前述した通り、シュールは芸術運動であるシュルレアリスム(超現実主義の意味)の略語です。この運動はダダイスムに続いて1920年代に興ったもので、一般にはサルバドール=ダリ(Salvador Dali)の絵画がよく知られます。フロイトの精神分析の手法にも大きな影響を受けており、「意識下の世界を客観的に表現する」ことを理論的支柱にしていました。つまりシュルレアリスムは、あくまでも“超”現実主義なのであって、決して“非”現実主義ではなかったのです(ちなみに前身のダダイスムは“非”合理や“非”道徳を信条としていました)。
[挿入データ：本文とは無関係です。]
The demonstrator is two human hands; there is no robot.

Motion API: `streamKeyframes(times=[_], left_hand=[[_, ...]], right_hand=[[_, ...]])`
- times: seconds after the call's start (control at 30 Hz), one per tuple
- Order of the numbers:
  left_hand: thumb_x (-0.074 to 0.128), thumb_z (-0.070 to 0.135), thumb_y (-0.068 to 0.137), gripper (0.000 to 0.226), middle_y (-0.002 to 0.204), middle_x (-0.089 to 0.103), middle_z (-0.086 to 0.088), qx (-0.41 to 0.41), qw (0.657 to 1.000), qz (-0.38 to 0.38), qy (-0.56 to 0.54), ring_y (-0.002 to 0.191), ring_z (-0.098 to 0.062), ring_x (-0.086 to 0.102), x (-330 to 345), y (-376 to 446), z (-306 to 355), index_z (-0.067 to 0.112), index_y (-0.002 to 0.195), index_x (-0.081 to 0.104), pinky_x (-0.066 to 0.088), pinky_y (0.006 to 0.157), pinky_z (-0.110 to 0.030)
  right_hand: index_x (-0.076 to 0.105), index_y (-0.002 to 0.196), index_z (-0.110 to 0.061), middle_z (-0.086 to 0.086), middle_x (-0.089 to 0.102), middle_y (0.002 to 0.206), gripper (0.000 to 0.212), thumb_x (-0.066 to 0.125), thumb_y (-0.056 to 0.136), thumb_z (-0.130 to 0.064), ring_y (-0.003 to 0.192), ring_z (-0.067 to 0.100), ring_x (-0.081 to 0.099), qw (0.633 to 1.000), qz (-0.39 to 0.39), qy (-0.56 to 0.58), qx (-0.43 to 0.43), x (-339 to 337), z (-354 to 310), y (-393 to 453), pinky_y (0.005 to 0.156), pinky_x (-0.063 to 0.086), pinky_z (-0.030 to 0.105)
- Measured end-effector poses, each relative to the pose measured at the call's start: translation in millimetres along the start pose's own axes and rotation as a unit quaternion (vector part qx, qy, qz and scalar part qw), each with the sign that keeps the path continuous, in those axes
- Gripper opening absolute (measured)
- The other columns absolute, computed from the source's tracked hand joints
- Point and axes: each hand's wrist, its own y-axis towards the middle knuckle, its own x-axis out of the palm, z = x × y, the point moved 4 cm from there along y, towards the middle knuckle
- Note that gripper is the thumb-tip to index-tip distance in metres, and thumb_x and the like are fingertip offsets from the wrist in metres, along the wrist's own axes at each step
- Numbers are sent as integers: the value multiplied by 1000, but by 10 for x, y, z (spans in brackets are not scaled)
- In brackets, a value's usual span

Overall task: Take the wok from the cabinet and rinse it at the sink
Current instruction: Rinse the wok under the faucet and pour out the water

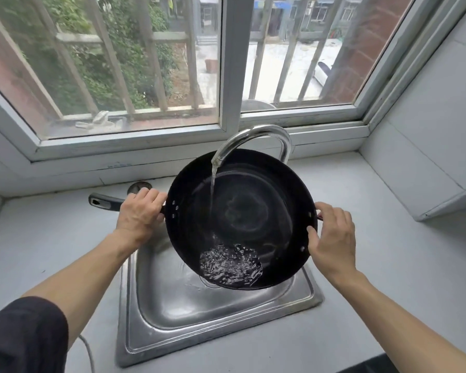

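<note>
A black wok (256, 200) hangs tilted above the steel sink (172, 327), its near rim lower. Water runs from the chrome tap (253, 135) into it and pools at the low near side. My left hand (139, 214) grips the long black handle (102, 202) close to the wok's left rim. My right hand (331, 235) holds the small loop handle at the right rim, thumb on the wok's edge.
Grey counter (51, 251) surrounds the sink on both sides. A window (226, 63) with bars stands right behind the tap. A white tiled wall block (428, 157) juts in at the right. A thin grey cable (88, 351) lies near the left front.
</note>
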Motion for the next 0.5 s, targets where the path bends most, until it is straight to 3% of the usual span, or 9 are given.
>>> streamKeyframes(times=[0.27, 0.5], left_hand=[[75, 9, 61, 34, 80, 60, -11, -24, 999, -18, 17, 73, -34, 56, -57, -146, -355, 7, 92, 60, 42, 54, -41], [75, 11, 63, 32, 78, 59, -9, -31, 998, 21, 51, 72, -33, 55, -80, -267, -612, 10, 89, 58, 36, 56, -38]], right_hand=[[55, 112, -14, 4, 57, 96, 43, 71, 76, 2, 93, 27, 48, 999, -17, 44, -10, 292, -216, 102, 86, 45, 40], [54, 113, -14, 5, 55, 97, 43, 71, 76, 2, 93, 27, 47, 997, -37, 65, -13, 553, -379, 212, 85, 44, 41]])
一方、これが転じて一般化した略語のシュールには、“非”現実的な様子というニュアンスも強く含まれます。これはシュルレアリスムの作品が、一般には“非”現実的な作品だと受け取られたことが関係しているかもしれません。
シュールの使い方を実例で教えて!
シュールな○○
日本語のシュールは、多くの場合、形容動詞的に用いることが可能です。「シュールな映像作品を見た」「この映像作品はシュールだ」「映像作品をシュールに演出した」などの表現方法があります。
言い換えたい場合は?
芸術運動のシュール(シュルレアリスム)を漢字で言い換える場合は「超現実主義」という訳語を用いて下さい。また、一般の意味のシュールを言い換える場合は、「超現実的・不条理・奇抜・難解・現実離れ・非日常的」などの表現を絡めると良いでしょう。例えば「シュールな小説」を言い換える場合、「超現実的(奇抜・難解)な筋書きの小説」などと言い換える方法があります。表現したいニュアンスに併せて、適当な言葉を探してみて下さい。
雑学・うんちく・トリビアを教えて!
シュールリアリズム シュルレアリスムは、和製英語風に「シュールリアリズム」と表記・発音されることも多いようです。ですが、実際の英語surrealismは「サリアリズム」ぐらいに発音するようです。